## [EXERCISE PROMPT]
Reproduce the data that follows character for character, but omit its pictures.

╭─ DATA PROVIDED

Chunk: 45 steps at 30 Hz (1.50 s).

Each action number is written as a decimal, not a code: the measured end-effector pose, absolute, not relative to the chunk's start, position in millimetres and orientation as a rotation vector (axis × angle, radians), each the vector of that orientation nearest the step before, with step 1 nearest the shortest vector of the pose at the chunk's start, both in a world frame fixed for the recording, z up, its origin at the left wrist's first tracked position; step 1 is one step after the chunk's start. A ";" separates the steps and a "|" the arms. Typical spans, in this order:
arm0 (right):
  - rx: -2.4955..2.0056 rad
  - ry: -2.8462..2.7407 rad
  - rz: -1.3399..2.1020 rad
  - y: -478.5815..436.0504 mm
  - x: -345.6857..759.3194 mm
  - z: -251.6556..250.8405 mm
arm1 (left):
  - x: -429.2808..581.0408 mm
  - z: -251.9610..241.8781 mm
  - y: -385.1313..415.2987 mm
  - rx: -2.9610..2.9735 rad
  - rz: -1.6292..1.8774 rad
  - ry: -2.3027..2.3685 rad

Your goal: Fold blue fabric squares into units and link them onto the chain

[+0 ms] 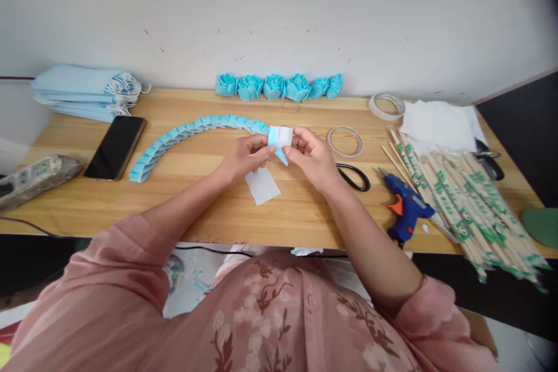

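Note:
Between my hands is a small blue and white sheet (279, 137), with its lower part folded to a point. My left hand (249, 157) pinches its left side, thumb on top. From the right, my right hand (310, 154) grips the other side with thumb and fingers. Just below my left fingers a white rectangular piece (263, 186) lies on the table. A curved row of folded blue pieces (187, 129) runs from the left up to the held sheet; whether they touch is hidden.
Several blue flowers (274, 86) line the wall. Blue face masks (82, 90), a phone (115, 148) and a power strip (41, 177) lie left. Rightward are tape rolls (345, 141), black-handled scissors (355, 177), a blue glue gun (407, 206), wrapped chopsticks (471, 209) and white sheets (438, 125).

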State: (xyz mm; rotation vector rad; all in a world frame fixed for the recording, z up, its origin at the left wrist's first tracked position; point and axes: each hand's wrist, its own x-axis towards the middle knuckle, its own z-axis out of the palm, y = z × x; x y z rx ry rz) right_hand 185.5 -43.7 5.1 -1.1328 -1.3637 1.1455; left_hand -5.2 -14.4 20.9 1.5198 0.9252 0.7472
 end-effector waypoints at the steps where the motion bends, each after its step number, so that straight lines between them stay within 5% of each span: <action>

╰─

## [RESPONSE]
Chunk: 45 steps at 30 Hz (1.50 s).

Each action number is written as a decimal, not a code: the measured end-effector pose, absolute, not relative to the chunk's start, position in millimetres and orientation as a rotation vector (axis × angle, radians), each the vector of that orientation nearest the step before, with step 1 nearest the shortest vector of the pose at the chunk's start, both in a world frame fixed for the recording, z up, its origin at the left wrist's first tracked position; step 1 is one step after the chunk's start. A ";" separates the steps and a "|" the arms. Typical spans, in this order:
arm0 (right):
  - rx: -2.4955..2.0056 rad
  - ry: -2.8462..2.7407 rad
  - rz: -1.3399..2.1020 rad
  - y: -478.5815..436.0504 mm
  - x: -345.6857..759.3194 mm
  - z: -251.6556..250.8405 mm
arm1 (left):
  - x: -429.2808..581.0408 mm
  - z: -251.9610..241.8781 mm
  - y: -385.1313..415.2987 mm
  - rx: -2.9610..2.9735 rad
  - rz: -1.6292..1.8774 rad
  - ry: -2.3027..2.3685 rad

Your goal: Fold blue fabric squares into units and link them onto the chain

[+0 ms] 

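Note:
Between my hands is a small blue and white sheet (279, 137), with its lower part folded to a point. My left hand (249, 157) pinches its left side, thumb on top. From the right, my right hand (310, 154) grips the other side with thumb and fingers. Just below my left fingers a white rectangular piece (263, 186) lies on the table. A curved row of folded blue pieces (187, 129) runs from the left up to the held sheet; whether they touch is hidden.
Several blue flowers (274, 86) line the wall. Blue face masks (82, 90), a phone (115, 148) and a power strip (41, 177) lie left. Rightward are tape rolls (345, 141), black-handled scissors (355, 177), a blue glue gun (407, 206), wrapped chopsticks (471, 209) and white sheets (438, 125).
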
State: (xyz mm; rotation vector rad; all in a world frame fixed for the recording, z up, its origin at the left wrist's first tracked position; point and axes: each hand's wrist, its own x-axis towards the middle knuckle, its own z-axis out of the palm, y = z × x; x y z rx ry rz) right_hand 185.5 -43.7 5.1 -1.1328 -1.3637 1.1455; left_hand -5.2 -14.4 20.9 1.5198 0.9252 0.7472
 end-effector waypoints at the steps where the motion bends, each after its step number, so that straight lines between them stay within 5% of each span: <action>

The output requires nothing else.